ACTION ITEM: Without altering a single character, set down all of the data below.

DATA PROVIDED:
··········
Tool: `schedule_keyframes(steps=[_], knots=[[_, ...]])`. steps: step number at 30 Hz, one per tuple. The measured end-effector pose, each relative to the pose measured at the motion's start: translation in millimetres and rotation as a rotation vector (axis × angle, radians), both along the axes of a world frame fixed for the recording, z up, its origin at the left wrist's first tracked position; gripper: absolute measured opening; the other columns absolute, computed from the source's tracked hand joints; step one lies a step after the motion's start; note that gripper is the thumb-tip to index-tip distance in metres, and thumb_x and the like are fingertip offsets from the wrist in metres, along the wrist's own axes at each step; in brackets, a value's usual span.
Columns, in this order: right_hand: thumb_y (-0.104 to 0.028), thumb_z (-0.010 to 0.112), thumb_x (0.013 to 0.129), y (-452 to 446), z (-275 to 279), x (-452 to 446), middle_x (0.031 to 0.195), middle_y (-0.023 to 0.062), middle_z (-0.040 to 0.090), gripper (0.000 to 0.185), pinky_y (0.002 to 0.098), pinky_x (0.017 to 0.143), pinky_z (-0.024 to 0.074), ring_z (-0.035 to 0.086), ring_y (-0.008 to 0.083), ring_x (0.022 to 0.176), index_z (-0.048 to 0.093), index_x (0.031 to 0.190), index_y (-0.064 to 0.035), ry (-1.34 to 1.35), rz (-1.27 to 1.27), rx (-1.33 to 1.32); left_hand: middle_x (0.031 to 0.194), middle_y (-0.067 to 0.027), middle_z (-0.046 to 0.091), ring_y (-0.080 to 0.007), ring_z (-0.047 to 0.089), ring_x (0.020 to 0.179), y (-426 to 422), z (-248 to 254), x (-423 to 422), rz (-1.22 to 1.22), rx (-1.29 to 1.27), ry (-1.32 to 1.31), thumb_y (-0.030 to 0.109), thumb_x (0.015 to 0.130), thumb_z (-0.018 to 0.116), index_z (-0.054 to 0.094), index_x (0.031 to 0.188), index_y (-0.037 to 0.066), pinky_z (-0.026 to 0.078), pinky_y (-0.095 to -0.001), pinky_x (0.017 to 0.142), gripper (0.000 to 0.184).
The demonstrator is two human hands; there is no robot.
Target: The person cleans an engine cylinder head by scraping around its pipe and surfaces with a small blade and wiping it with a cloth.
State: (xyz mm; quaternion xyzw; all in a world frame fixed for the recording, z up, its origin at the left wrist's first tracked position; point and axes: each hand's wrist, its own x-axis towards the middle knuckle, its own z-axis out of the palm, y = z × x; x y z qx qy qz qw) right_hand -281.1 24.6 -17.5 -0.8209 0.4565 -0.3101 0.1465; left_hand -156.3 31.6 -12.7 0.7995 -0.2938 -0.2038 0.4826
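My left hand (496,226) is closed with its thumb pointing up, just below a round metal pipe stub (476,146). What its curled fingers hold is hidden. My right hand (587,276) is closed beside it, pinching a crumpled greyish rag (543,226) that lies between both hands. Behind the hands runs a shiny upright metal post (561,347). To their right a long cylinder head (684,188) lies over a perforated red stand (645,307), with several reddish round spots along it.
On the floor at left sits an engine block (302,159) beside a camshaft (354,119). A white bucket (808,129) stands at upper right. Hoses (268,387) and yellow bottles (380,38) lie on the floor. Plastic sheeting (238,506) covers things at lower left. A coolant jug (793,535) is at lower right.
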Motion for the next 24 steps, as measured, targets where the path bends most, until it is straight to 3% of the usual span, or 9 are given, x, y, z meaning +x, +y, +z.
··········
RESPONSE BOX:
Tool: `schedule_keyframes(steps=[_], knots=[[_, ...]])`. steps: step number at 30 Hz, one per tuple. The measured end-effector pose, each relative to the pose measured at the motion's start: translation in millimetres and rotation as a rotation vector (axis × angle, radians), both along the axes of a world frame fixed for the recording, z up, its origin at the left wrist's first tracked position; gripper: absolute measured opening; the other columns absolute, computed from the source's tracked hand joints; step one lies a step after the motion's start; note that gripper is the thumb-tip to index-tip distance in metres, and thumb_x and the like are fingertip offsets from the wrist in metres, along the wrist's own axes at each step; in brackets, a value's usual span.
Columns, in this order: right_hand: thumb_y (-0.104 to 0.028), thumb_z (-0.010 to 0.112), thumb_x (0.013 to 0.129), y (-452 to 446), z (-275 to 279), x (-452 to 446), middle_x (0.031 to 0.195), middle_y (-0.023 to 0.062), middle_z (-0.040 to 0.090), gripper (0.000 to 0.185), pinky_y (0.002 to 0.098), pinky_x (0.017 to 0.143), pinky_z (-0.024 to 0.074), ring_z (-0.035 to 0.086), ring_y (-0.008 to 0.083), ring_x (0.022 to 0.176), index_z (-0.048 to 0.093), index_x (0.031 to 0.190), index_y (-0.064 to 0.035), ry (-1.34 to 1.35), rz (-1.27 to 1.27), rx (-1.33 to 1.32); left_hand: middle_x (0.031 to 0.194), middle_y (-0.067 to 0.027), middle_z (-0.046 to 0.091), ring_y (-0.080 to 0.007), ring_z (-0.047 to 0.089), ring_x (0.020 to 0.179), y (-426 to 422), z (-248 to 254), x (-423 to 422), rz (-1.22 to 1.22), rx (-1.29 to 1.27), ry (-1.32 to 1.31), thumb_y (-0.030 to 0.109), thumb_x (0.015 to 0.130), thumb_z (-0.018 to 0.116), index_z (-0.054 to 0.094), index_x (0.031 to 0.188), index_y (-0.037 to 0.066), pinky_z (-0.026 to 0.078), pinky_y (-0.095 to -0.001), pinky_x (0.017 to 0.142), gripper (0.000 to 0.184).
The demonstrator is two human hands; there is no robot.
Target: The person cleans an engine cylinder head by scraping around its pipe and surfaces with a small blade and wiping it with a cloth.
State: (xyz mm; quaternion xyzw; all in a world frame fixed for the recording, z up, its origin at the left wrist's first tracked position; point and axes: each hand's wrist, its own x-axis towards the middle knuckle, its own z-axis out of the palm, y = z × x; x y z qx qy qz qw) right_hand -281.1 24.6 -17.5 -0.8209 0.4565 -0.3101 0.1465; left_hand -156.3 31.6 -12.7 0.7995 -0.2938 -0.2038 0.4826
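My left hand (496,226) is closed with its thumb pointing up, just below a round metal pipe stub (476,146). What its curled fingers hold is hidden. My right hand (587,276) is closed beside it, pinching a crumpled greyish rag (543,226) that lies between both hands. Behind the hands runs a shiny upright metal post (561,347). To their right a long cylinder head (684,188) lies over a perforated red stand (645,307), with several reddish round spots along it.
On the floor at left sits an engine block (302,159) beside a camshaft (354,119). A white bucket (808,129) stands at upper right. Hoses (268,387) and yellow bottles (380,38) lie on the floor. Plastic sheeting (238,506) covers things at lower left. A coolant jug (793,535) is at lower right.
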Motion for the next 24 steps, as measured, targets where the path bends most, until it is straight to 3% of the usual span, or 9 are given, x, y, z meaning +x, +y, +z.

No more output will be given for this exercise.